Problem to solve.
The data below is to be set down exactly.
▽
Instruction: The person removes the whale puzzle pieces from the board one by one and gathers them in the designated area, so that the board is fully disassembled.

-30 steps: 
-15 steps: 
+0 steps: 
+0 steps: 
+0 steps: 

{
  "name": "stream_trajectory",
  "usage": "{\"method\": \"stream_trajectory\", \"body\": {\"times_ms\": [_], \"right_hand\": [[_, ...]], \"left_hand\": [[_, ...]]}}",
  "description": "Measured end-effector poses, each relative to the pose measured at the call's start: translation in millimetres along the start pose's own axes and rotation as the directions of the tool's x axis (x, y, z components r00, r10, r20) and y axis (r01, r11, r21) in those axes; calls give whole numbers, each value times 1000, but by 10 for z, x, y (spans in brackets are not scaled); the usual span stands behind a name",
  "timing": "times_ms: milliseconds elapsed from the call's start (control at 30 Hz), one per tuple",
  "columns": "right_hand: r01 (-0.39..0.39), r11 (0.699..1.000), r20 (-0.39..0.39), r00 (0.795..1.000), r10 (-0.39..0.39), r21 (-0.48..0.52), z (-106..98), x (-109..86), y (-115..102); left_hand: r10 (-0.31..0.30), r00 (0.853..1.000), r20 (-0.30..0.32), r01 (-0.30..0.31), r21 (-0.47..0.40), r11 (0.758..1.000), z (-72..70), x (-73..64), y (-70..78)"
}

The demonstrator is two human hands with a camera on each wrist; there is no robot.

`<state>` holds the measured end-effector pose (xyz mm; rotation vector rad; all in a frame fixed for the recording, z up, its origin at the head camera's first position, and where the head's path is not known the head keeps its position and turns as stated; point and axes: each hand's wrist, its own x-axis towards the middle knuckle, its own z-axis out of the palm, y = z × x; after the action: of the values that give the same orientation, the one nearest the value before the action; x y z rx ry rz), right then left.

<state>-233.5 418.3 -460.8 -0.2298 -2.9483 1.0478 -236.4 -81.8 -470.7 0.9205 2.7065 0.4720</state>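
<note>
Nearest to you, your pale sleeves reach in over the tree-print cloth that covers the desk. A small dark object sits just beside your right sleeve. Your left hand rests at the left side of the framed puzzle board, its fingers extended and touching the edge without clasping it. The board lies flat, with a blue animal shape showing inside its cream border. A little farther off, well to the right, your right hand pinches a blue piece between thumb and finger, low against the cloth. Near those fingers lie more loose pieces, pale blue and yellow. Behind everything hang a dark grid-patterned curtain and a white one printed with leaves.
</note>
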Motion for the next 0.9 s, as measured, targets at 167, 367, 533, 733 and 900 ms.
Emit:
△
Final answer.
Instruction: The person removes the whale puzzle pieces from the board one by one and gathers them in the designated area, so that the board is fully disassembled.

-30 steps: 
-15 steps: 
+0 steps: 
+0 steps: 
+0 steps: 

{
  "name": "stream_trajectory",
  "usage": "{\"method\": \"stream_trajectory\", \"body\": {\"times_ms\": [_], \"right_hand\": [[_, ...]], \"left_hand\": [[_, ...]]}}",
  "description": "Measured end-effector poses, each relative to the pose measured at the call's start: translation in millimetres along the start pose's own axes and rotation as the directions of the tool's x axis (x, y, z components r00, r10, r20) and y axis (r01, r11, r21) in those axes; calls give whole numbers, each value times 1000, but by 10 for z, x, y (spans in brackets are not scaled); the usual span stands behind a name",
  "timing": "times_ms: milliseconds elapsed from the call's start (control at 30 Hz), one per tuple",
  "columns": "right_hand: r01 (-0.39..0.39), r11 (0.699..1.000), r20 (-0.39..0.39), r00 (0.795..1.000), r10 (-0.39..0.39), r21 (-0.48..0.52), z (-106..98), x (-109..86), y (-115..102); left_hand: r10 (-0.31..0.30), r00 (0.853..1.000), r20 (-0.30..0.32), r01 (-0.30..0.31), r21 (-0.47..0.40), r11 (0.758..1.000), z (-72..70), x (-73..64), y (-70..78)"
}

The demonstrator is two human hands with a camera on each wrist; there is no robot.

`<state>` holds the measured end-effector pose (xyz mm; rotation vector rad; all in a frame fixed for the recording, z up, its origin at the head camera's first position, and where the head's path is not known the head keeps its position and turns as stated; point and axes: each hand's wrist, its own x-axis towards the middle knuckle, its own z-axis out of the palm, y = z × x; after the action: of the values that give the same orientation, the one nearest the value before the action; x y z rx ry rz), right then left.

<state>-233.5 418.3 -460.8 -0.2298 -2.9483 1.0478 -236.4 -81.8 -470.7 0.9205 2.7065 0.4720</state>
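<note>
Nearest to you, your pale sleeves reach in over the tree-print cloth that covers the desk. A small dark object sits just beside your right sleeve. Your left hand rests at the left side of the framed puzzle board, its fingers extended and touching the edge without clasping it. The board lies flat, with a blue animal shape showing inside its cream border. A little farther off, well to the right, your right hand pinches a blue piece between thumb and finger, low against the cloth. Near those fingers lie more loose pieces, pale blue and yellow. Behind everything hang a dark grid-patterned curtain and a white one printed with leaves.
</note>
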Motion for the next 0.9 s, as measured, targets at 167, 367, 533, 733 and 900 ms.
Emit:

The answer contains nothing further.